Un modèle permet de mieux nous figurer ces actions ou cette influence à distance, celui des cordes vibrantes, chères à Diderot ou au XVIIIe siècle en général : sans contact apparent, une corde pincée ou frappée peut entraîner à distance, sur une autre corde, une résonance accordée ; le rayon d’action de nos corps n’est pas évident à circonscrire, ici et maintenant, si en marge du corpuscule, nous nous souvenons que nous sommes aussi potentiellement des ondes, ou des vibreurs.
La philosophie de Spinoza, sa bouleversante ontologie, se trouvent par ces quelques rappels en remarquable affinité avec notre société de médias, un terme où il faut entendre à la fois les outils de la communication interpersonnelle (en constant renouvellement sous l’impulsion des NTIC, des nouvelles technologies de l’information et de la communication), mais aussi entendre le medium au sens du milieu, voire de la médiumnité (spiritisme, spectres, fantômes…).
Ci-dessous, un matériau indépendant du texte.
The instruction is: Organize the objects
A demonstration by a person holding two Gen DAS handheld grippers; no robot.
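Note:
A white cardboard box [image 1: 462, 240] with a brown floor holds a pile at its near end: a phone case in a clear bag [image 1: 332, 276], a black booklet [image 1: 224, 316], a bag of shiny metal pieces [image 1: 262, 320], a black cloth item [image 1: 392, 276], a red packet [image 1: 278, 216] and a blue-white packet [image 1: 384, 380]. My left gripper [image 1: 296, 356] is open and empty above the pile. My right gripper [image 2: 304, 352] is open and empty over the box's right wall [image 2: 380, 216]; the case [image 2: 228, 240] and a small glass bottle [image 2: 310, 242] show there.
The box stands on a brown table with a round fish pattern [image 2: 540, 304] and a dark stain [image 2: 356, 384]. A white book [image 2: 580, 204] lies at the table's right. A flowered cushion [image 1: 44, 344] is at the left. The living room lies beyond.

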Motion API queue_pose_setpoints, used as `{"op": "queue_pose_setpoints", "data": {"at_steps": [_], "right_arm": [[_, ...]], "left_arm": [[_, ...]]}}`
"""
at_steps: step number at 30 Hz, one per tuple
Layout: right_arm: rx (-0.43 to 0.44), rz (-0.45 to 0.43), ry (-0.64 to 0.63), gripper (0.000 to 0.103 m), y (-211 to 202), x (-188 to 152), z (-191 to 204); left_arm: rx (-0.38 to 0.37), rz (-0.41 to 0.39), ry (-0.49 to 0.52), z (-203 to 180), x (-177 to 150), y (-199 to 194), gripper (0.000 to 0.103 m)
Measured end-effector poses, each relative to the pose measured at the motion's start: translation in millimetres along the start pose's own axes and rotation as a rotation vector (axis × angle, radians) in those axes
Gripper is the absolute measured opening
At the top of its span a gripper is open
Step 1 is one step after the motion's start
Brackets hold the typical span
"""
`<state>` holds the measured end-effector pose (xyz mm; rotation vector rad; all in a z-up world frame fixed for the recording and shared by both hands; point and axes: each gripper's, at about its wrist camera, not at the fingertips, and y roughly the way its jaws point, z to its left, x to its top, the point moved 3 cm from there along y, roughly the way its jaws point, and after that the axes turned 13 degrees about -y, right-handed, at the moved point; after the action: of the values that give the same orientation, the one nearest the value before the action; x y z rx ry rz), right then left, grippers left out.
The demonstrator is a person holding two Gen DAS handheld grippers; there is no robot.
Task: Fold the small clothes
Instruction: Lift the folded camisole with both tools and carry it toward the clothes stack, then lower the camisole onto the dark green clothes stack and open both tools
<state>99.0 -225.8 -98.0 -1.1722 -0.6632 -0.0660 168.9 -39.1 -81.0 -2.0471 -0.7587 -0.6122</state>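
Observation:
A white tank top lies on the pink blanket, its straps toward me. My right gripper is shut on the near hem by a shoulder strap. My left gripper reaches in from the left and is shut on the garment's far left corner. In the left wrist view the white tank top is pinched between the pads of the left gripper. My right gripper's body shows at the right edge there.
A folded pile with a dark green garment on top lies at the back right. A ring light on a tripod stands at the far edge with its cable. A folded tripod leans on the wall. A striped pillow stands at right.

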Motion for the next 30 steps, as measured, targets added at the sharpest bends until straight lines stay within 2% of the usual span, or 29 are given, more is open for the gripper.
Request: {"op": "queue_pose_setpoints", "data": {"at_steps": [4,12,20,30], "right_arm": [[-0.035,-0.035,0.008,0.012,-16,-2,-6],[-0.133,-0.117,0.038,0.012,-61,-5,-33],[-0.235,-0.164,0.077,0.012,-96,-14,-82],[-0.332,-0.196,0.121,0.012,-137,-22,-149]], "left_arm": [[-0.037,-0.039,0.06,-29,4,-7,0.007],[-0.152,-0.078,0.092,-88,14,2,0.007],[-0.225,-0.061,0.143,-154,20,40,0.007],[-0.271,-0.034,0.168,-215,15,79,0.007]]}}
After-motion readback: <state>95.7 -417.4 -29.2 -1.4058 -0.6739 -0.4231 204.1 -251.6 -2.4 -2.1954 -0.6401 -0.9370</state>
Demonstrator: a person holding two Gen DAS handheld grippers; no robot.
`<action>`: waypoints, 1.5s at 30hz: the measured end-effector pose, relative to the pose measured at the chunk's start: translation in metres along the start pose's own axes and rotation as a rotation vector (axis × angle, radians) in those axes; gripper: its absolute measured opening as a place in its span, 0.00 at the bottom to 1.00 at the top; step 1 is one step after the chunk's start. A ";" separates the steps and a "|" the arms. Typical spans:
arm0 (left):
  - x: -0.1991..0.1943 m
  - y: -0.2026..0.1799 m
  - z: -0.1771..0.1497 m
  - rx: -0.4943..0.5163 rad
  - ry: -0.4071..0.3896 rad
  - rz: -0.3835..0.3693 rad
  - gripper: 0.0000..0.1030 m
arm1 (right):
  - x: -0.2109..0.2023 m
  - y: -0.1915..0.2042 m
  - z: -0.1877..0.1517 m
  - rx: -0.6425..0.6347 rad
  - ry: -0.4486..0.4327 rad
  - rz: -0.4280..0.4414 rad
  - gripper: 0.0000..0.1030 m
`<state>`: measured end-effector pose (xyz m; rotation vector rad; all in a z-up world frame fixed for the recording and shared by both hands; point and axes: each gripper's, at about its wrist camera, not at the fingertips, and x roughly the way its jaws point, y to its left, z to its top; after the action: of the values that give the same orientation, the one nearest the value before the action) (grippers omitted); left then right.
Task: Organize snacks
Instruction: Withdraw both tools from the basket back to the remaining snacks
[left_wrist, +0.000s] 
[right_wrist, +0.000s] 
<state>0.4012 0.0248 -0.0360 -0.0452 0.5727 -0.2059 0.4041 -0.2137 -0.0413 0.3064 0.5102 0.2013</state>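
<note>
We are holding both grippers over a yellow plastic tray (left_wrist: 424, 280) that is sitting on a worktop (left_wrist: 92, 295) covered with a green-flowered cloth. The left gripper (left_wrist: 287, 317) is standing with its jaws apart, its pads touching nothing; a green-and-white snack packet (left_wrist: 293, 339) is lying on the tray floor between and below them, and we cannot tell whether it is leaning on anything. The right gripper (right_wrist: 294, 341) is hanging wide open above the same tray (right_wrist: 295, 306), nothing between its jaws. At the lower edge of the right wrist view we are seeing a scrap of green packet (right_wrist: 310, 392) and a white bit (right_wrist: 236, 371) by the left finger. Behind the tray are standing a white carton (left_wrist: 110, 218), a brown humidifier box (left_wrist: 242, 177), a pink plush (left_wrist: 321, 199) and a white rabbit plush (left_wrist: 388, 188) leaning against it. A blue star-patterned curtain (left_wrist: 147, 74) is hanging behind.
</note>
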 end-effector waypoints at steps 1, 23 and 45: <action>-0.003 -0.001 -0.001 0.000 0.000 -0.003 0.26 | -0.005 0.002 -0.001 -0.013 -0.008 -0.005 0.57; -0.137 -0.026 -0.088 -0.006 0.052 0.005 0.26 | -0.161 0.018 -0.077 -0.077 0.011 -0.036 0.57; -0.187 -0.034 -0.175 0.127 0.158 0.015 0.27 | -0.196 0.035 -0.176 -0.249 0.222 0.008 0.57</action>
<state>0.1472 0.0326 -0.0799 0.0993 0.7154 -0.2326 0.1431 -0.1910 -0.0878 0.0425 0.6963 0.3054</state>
Avec la téléprésence, internet, les réseaux sociaux ou déjà la photographie, le téléphone et la télévision…, les frontières de l’ici et du maintenant se brouillent, où s’arrête un corps ? Par où passe le commun, et avec quoi faisons-nous aujourd’hui communauté ?
Mais avec l’écologie aussi, nos actions se compliquent et notre solidarité augmente. Contre l’individu simpliste ou grossier qu’on voit s’affirmer sur les marchés ou dans les échanges du néolibéralisme et d’un consumérisme sans frein, l’écologie (qui est l’économie au sens large) pose certaines limites urgentes à respecter, et déplace aussi nos frontières ; la dégradation en particulier du climat, et de la biodiversité, devrait nous inciter à mieux tenir compte des autres, de tous les autres. Cette altérité sans frontière, cette solidarité au sein d’une même substance que Spinoza appelle indifféremment Dieu ou la Nature, rebat les cartes et donne à sa philosophie un écho, ou une résonance, particulièrement bienvenus pour corriger les malheurs de notre temps.